Nous avons appris que la population de Constantinople, la Ville, a atteint 17 000 000 d'habitants, Turcs, Kurdes et autres nationalités confondus. Des ordres de grandeur semblables existent dans d'autres mégapoles d'Orient et d'Occident, comme Moscou, Paris, Londres ou New York.

En comparaison avec ces populations immenses, l'ensemble des habitants de la Grèce, avec les étrangers entrés en masse, persécutés et affamés, ne dépasse pas 11 000 000 d'âmes.
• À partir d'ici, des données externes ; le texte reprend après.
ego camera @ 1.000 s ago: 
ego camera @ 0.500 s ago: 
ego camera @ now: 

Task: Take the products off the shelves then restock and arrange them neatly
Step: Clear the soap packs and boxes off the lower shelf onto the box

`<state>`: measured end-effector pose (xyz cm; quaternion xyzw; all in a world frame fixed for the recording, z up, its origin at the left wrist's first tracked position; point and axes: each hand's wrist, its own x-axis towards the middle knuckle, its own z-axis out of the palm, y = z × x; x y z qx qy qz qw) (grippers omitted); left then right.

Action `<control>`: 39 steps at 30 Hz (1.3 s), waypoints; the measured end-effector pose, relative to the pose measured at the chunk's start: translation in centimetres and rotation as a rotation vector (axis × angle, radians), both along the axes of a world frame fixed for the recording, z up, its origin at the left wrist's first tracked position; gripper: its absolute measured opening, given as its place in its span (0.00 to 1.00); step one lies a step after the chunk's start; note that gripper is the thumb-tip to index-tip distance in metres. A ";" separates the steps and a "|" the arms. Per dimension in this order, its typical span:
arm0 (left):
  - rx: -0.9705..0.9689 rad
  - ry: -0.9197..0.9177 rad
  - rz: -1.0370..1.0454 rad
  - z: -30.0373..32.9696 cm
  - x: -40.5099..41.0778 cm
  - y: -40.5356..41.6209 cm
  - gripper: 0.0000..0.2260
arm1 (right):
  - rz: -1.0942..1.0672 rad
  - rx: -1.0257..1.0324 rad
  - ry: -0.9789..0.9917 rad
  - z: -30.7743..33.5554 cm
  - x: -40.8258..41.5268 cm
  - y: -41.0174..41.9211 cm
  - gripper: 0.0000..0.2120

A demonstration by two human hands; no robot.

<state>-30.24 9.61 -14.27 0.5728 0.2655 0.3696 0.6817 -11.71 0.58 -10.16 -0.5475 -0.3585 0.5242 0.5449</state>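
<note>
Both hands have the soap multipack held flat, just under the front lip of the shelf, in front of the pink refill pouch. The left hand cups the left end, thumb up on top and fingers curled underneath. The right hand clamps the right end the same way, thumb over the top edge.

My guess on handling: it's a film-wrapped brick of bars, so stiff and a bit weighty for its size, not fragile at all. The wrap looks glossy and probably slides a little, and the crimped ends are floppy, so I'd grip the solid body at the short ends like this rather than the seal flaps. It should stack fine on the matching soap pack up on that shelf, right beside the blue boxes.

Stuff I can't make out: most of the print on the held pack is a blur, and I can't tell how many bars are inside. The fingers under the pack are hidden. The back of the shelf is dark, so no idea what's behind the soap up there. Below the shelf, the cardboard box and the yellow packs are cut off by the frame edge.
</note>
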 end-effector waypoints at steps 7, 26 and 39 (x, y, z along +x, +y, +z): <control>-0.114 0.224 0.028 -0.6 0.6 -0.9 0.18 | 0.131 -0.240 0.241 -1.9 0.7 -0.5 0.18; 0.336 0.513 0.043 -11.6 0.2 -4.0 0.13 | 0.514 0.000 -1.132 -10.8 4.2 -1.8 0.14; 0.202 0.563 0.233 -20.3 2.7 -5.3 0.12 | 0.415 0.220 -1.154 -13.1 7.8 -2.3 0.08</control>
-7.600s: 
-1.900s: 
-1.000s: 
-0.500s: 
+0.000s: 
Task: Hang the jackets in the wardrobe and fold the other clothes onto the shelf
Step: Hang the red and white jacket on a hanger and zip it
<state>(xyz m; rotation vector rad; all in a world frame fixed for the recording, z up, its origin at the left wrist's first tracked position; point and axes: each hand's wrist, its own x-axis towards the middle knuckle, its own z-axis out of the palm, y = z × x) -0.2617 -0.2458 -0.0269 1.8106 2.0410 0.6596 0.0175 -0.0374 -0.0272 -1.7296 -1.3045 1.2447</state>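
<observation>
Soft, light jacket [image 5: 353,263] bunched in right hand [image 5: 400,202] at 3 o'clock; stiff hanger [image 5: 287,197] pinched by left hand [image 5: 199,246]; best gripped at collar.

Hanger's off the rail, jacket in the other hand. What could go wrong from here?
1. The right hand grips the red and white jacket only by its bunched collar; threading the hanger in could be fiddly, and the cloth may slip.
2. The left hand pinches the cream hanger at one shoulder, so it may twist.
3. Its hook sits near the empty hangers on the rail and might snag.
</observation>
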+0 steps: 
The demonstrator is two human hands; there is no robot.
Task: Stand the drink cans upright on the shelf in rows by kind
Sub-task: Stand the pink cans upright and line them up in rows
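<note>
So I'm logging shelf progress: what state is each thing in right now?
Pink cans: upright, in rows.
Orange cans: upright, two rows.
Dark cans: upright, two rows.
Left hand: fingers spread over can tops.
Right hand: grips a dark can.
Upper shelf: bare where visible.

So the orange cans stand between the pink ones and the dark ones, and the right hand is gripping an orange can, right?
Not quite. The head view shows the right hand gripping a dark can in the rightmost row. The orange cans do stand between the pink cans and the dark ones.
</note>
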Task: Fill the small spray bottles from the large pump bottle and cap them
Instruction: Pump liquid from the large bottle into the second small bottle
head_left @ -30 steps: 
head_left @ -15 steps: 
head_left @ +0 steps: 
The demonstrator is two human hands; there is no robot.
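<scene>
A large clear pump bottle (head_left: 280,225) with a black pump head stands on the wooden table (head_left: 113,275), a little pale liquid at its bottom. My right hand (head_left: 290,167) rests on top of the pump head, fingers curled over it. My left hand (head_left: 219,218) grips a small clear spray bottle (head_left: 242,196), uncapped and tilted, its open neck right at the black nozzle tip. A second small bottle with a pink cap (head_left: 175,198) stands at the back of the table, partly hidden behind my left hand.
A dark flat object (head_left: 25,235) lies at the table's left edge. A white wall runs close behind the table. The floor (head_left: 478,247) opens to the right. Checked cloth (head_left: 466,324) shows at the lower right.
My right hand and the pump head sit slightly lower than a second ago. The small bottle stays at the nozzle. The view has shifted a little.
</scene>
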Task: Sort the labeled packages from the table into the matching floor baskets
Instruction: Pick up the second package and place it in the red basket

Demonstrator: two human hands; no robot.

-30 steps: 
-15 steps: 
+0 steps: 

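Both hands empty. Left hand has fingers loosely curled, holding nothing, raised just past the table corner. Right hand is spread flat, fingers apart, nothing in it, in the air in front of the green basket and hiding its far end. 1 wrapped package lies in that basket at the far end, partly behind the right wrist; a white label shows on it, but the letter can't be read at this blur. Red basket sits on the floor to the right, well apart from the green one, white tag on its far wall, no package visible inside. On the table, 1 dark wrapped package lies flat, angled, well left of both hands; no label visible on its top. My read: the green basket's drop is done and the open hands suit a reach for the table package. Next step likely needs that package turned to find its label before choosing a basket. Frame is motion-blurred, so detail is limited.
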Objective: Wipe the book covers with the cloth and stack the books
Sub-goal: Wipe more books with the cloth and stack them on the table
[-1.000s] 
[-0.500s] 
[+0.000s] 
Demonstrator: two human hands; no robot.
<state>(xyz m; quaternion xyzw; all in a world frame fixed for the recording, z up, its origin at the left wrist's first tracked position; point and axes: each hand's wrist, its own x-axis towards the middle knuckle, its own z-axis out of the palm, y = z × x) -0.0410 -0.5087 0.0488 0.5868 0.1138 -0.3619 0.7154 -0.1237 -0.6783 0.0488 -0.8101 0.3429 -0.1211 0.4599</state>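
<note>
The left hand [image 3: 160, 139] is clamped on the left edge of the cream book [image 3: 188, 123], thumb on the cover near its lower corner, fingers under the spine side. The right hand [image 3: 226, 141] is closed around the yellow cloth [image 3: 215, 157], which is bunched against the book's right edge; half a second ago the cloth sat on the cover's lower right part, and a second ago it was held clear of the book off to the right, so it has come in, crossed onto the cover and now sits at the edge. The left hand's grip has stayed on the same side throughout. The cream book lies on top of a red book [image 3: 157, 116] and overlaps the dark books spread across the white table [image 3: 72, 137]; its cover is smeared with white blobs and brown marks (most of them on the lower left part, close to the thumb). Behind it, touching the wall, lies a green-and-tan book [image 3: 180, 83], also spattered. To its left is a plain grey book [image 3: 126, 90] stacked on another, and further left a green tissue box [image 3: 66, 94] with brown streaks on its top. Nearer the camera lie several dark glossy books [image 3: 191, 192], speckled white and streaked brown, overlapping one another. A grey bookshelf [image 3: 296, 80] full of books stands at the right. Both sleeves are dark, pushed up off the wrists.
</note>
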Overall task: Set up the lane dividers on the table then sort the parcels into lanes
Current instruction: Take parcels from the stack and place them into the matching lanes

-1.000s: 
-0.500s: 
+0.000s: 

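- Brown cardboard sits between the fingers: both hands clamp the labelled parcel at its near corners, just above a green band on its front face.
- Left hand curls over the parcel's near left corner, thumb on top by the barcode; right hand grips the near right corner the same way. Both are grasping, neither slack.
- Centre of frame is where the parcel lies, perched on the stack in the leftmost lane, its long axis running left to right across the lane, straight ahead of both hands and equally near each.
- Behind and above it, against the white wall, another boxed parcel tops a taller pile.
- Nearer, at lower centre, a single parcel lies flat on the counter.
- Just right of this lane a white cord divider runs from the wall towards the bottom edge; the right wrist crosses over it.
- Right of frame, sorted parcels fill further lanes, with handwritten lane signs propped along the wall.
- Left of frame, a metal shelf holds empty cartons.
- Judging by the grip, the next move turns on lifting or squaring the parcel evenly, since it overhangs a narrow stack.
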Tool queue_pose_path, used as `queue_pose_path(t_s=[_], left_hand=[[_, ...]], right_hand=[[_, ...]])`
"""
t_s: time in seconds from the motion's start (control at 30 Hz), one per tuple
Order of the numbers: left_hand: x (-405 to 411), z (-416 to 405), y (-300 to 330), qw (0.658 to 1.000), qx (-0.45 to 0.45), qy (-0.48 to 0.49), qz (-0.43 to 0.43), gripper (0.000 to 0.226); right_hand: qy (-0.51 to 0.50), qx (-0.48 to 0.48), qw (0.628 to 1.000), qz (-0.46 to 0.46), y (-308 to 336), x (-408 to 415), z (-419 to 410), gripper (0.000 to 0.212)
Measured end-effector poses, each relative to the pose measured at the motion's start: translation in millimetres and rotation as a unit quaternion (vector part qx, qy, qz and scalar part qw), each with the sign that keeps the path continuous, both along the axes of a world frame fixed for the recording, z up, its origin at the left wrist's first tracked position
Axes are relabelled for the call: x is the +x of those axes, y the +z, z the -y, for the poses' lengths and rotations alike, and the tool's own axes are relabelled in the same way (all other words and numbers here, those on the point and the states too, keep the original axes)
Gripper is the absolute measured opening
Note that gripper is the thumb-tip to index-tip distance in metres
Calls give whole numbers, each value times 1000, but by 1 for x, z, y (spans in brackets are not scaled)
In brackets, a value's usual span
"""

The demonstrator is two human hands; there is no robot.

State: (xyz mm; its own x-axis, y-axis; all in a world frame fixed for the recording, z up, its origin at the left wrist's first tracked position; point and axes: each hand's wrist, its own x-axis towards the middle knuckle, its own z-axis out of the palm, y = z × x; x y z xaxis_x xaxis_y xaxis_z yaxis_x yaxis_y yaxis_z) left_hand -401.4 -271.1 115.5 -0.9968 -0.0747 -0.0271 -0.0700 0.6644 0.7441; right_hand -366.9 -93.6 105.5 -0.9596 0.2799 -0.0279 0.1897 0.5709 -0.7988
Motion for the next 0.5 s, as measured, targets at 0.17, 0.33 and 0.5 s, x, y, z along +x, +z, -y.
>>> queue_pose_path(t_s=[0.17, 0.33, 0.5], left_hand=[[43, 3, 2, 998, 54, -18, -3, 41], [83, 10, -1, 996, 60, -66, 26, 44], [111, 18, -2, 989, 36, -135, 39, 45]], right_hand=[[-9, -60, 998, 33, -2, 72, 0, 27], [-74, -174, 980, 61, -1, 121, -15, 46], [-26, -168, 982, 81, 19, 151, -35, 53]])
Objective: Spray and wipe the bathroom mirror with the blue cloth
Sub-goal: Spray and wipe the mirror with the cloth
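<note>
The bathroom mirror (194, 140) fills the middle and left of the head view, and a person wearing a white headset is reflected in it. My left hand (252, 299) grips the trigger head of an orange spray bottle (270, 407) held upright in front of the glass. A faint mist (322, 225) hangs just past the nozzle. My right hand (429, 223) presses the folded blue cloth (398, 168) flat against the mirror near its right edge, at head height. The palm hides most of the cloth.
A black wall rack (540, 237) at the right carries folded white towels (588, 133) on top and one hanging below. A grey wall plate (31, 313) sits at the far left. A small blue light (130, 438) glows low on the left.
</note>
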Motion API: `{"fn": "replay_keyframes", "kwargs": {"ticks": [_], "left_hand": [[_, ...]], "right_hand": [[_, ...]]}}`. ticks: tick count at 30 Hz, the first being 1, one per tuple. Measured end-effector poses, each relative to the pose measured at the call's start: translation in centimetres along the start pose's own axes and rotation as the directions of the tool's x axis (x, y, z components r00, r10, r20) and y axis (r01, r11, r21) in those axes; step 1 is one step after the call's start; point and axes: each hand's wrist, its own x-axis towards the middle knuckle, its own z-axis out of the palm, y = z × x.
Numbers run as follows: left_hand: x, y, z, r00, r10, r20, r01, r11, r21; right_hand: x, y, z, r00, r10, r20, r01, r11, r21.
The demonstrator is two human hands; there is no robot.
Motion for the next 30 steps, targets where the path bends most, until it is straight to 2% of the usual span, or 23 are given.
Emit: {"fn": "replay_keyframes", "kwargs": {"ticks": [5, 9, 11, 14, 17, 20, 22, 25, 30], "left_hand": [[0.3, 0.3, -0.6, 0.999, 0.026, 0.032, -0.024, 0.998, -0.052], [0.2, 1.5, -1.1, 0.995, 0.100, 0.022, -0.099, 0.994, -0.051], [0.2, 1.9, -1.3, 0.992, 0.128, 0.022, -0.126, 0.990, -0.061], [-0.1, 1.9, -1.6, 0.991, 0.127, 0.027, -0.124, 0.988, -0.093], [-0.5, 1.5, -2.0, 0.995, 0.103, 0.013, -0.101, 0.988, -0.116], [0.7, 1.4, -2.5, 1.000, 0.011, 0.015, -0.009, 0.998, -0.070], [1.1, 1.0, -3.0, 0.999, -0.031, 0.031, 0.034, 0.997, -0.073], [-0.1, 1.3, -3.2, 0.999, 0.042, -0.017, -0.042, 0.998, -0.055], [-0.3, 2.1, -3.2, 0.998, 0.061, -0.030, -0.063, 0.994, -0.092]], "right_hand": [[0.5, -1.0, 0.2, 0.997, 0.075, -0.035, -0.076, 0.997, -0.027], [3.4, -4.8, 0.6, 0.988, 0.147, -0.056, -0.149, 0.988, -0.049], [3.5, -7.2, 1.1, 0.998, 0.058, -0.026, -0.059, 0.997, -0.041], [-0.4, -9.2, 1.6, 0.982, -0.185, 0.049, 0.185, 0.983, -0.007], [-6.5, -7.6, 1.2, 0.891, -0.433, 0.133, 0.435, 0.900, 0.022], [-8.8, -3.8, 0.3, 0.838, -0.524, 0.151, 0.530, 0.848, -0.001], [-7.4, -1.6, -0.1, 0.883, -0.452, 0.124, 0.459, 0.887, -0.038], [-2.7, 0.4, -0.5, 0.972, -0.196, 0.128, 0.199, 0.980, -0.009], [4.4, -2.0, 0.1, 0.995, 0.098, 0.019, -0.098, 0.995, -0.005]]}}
La population grecque est donc numériquement inférieure à celle d'une seule mégapole contemporaine.

Malgré cette faiblesse démographique, aggravée par la baisse des naissances, nous continuons à nous comporter comme si nous étions puissants, capables, intelligents et presque tout-puissants, voire comme le centre et le nombril du monde. Nous maintenons une multitude de ministères et de ministres, une représentation diplomatique aux quatre coins de la terre, des armées de fonctionnaires, un mécanisme étatique correspondant à un grand État social, et un appareil prétendant exercer une influence internationale.

Nous entretenons aussi un grand nombre de juridictions, plusieurs cours suprêmes permanentes et une autre de composition occasionnelle : le Conseil d'État, l'Aréopage, la Cour des comptes et la Cour spéciale suprême. À cela s'ajoutent hôpitaux, avocats en nombre disproportionné, médecins, ingénieurs, universités, écoles, institutions, président de la République, Premier ministre, vice-présidents, ministres, secrétaires généraux, recteurs, professeurs, académies et autres fondations.

Tout cela coûte des sommes énormes qui ne proviennent pas de revenus nationaux, mais d'emprunts. À cette structure s'ajoute une foule de partis, mouvements politiques, initiatives citoyennes et formations minuscules, tournés de manière permanente vers la caisse de l'État.

Malgré cette situation, désormais connue et vécue par tous, ce petit peuple grec ne perçoit ni sa faiblesse ni les nombreux problèmes difficiles, voire pratiquement insolubles, qu'il a lui-même créés par son incapacité et ses défauts persistants. Il continue à se tromper lui-même et à se comporter avec la même arrogance dans laquelle il a été élevé, comme un peuple élu à qui tout serait dû et qui ne devrait rien à personne.

À un peuple de petite taille correspondraient pourtant un mécanisme étatique de petite taille, des exigences mesurées et la culture de vertus et de compétences capables de compenser son insignifiance numérique. Ce n'est que par ces vertus et ces capacités que chacun peut élever l'ensemble. Faute de quoi, il faut se limiter à de petits revenus, de petits salaires et une existence élémentaire, comme tout ce qui passe inaperçu dans l'histoire du monde.